--- WORK ORDER ---
Give back the entire listing exactly as it was provided.

--- DATA ---
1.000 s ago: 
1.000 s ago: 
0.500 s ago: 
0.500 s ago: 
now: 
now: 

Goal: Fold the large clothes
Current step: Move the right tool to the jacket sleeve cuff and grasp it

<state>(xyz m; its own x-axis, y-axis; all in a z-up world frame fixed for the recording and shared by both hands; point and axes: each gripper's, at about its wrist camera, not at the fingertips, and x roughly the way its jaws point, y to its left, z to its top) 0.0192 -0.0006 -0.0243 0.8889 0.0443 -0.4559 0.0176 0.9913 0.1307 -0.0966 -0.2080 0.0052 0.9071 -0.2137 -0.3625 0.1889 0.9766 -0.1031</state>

--- ANSWER SECTION ---
1.000 s ago: 
1.000 s ago: 
0.500 s ago: 
0.500 s ago: 
now: 
now: 

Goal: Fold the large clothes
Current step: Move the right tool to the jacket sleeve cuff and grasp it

<state>(xyz m; its own x-axis, y-axis; all in a z-up world frame fixed for the recording and shared by both hands; point and axes: each gripper's, at about its wrist camera, not at the fingertips, and x roughly the way its jaws point, y to its left, z to its top) 0.0192 -0.0006 -0.0243 0.8889 0.0443 -0.4559 0.0176 0.9913 0.1307 -0.0966 -0.2080 0.0052 0.9071 -0.2137 -0.3625 0.1889 0.9766 -0.1031</state>

With this, the output is complete.